Publicado 07/12/2016 16:28CET

El mercado no se asusta de Italia

Joaquín Robles, analista de XTB, MADRID, 7 Dic. (OTR/PRESS) -

El pasado domingo el gobierno liderado por Matteo Renci llamó a las urnas a la población italiana para tratar de obtener su aprobación para reformar la última constitución, que data de 1948. La victoria del "no" obtuvo el 59% de los votos con una participación mayor al 60% de la población. Sin embargo este referendo escondía algo más que una simple pregunta, el gobierno actual vinculó el resultado a su permanencia en el poder, de tal manera que muchos de los votantes transformaron la consulta en una decisión sobre la continuidad del primer ministro.

Quizás este haya sido uno de los principales escollos para reformar el atrofiado sistema del país trasalpino. La propuesta pretendía retirar al senado la mayor parte de sus poderes y remplazar a los 315 miembros elegidos directamente por 100 funcionarios locales, con el objetivo de eliminar el exceso de senadores que entorpecen que las leyes sean aprobadas rápida y eficientemente y los gobiernos gocen de la estabilidad necesaria para legislar.

Con esta reforma se acabaría con la democracia parlamentaria de la posguerra en Italia, conocida como "bicameralismo perfecto". Actualmente, la Cámara Alta y Baja tienen iguales status y poderes y cada ley se rebota hasta que sea aprobada por ambos en forma idéntica.

Así que el Senado sería despojado de la mayoría de sus poderes y ya no será capaz de derribar a los gobiernos con un voto de confianza.
La Cámara de los Diputados se convertirá en el principal órgano legislativo, mientras que el bicameralismo continuará para temas como las políticas europeas, las leyes constitucionales y electorales. Sin embargo, la aplastante victoria del "no" a las reformas del gobierno italiano y la posterior renuncia de Mateo Renci reabren un nuevo periodo de incertidumbre política y económica.

En los próximos días, se espera que el presidente del país, Sergio Mattarella, consultará con las formaciones políticas para determinar cómo proceder. Se espera que opte por formar un gobierno de transición para lidiar con asuntos urgentes, como la aprobación de los presupuestos generales de 2017 y una crisis bancaria que amenaza con desbordarse en los próximos días.

Aunque por el momento se desconocen los efectos de la dimisión del actual gobierno, se especula con que podría sucederle una gran coalición que impediría que el creciente Movimiento 5 estrellas llegara al poder.
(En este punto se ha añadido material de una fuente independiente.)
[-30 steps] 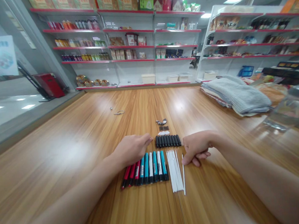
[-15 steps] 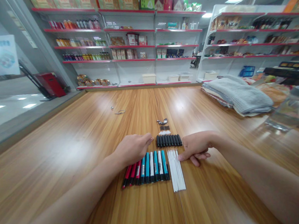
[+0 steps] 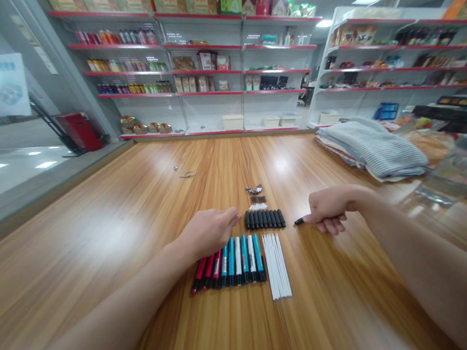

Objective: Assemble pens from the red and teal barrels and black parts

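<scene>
Between the thumb and fingers of my right hand (image 3: 328, 209) is a small black pen grip (image 3: 299, 221), held just above the wood right of the others. My left hand (image 3: 212, 230) is closed at the left end of a row of black pen grips (image 3: 264, 219); whatever its fingertips hold, if anything, is hidden. Below that hand lies a row of pen barrels (image 3: 231, 261) in red, blue and white with black ends. White refill tubes (image 3: 276, 265) lie side by side to their right. Beyond the grips are small white tips (image 3: 257, 207), dark springs (image 3: 258, 199) and silvery clips (image 3: 254, 189).
Folded striped cloths (image 3: 374, 146) are stacked at the right of the wooden table (image 3: 137, 207), beside a clear container (image 3: 454, 174). A thin loop (image 3: 188, 174) lies toward the back left. Stocked shelves (image 3: 203, 49) stand behind the table.
My right hand has moved right and slightly up, away from the row's right end, with one black pen grip now showing in its fingers. My left hand has stayed nearly still.
</scene>
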A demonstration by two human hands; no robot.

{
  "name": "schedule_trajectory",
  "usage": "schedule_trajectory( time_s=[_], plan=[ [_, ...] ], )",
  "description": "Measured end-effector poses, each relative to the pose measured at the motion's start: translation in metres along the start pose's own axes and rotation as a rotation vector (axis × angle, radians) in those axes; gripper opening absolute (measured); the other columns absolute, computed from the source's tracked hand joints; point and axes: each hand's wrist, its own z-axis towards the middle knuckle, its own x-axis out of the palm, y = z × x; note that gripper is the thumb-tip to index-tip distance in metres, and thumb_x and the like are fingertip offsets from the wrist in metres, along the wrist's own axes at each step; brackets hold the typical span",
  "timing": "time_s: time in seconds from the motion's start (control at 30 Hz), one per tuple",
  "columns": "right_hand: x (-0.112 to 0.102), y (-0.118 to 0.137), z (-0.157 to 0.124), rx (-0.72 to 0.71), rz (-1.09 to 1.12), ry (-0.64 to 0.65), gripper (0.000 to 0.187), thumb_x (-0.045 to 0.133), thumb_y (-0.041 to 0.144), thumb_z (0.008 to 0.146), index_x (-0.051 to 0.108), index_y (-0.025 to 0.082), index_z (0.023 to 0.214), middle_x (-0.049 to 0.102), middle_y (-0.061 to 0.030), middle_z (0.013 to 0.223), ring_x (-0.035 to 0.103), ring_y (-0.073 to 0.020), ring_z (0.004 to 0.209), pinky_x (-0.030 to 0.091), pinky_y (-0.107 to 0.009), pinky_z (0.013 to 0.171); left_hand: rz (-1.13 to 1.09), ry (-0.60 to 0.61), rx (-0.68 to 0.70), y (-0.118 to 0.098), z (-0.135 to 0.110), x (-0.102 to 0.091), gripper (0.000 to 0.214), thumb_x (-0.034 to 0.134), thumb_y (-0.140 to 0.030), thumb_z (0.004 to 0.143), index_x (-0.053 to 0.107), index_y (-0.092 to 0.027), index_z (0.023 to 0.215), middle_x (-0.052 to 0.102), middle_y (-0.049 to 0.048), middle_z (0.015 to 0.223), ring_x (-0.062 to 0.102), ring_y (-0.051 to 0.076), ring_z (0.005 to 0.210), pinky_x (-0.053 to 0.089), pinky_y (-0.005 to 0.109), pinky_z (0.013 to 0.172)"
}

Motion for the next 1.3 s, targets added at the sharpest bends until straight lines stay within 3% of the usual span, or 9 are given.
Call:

Igual que en el resto de países europeos esta última crisis ha propiciado el nacimiento de numerosas fuerzas populistas que tratan de recoger el descontento de gran parte de la población a cerca de la situación actual.

En el caso de Italia, el Movimiento 5 estrellas se encamina a ser el principal partido de oposición, con una fuerte crítica hacia sistema político tradicional. Beppe Grillo, el líder de esta formación pide que se celebren elecciones lo antes posible para aprovechar la gran popularidad de la que goza en este momento. La formación de un gobierno alternativo podría alejar las elecciones hasta principios de 2018.

Por otra parte, es necesario destacar la tranquilidad con la que los mercados ha reaccionado al resultado del referéndum, ya que las ventas iniciales fueron contrarrestadas por un agresivo movimiento al alza. Puede que a los inversores no les preocupe tanto la inestabilidad política en Italia, ya que ésta ha estado presente en toda su historia reciente. En los últimos 70 años se han formado 69 gobiernos diferentes.

La gran preocupación es, sin duda, la banca italiana, que vive un proceso de restructuración que podría verse interrumpido. Este sector pierde en lo que va de año entre un 60% y un 80% de su valor, la dificultad de valorar un gran núcleo de activos de dudoso cobro está arrastrando a las principales entidades al abismo. El riesgo contagio ha presionado en las últimas semanas al resto de la banca periférica, sin embargo, tras la consulta no ha tenido el efecto negativo que cabía esperar.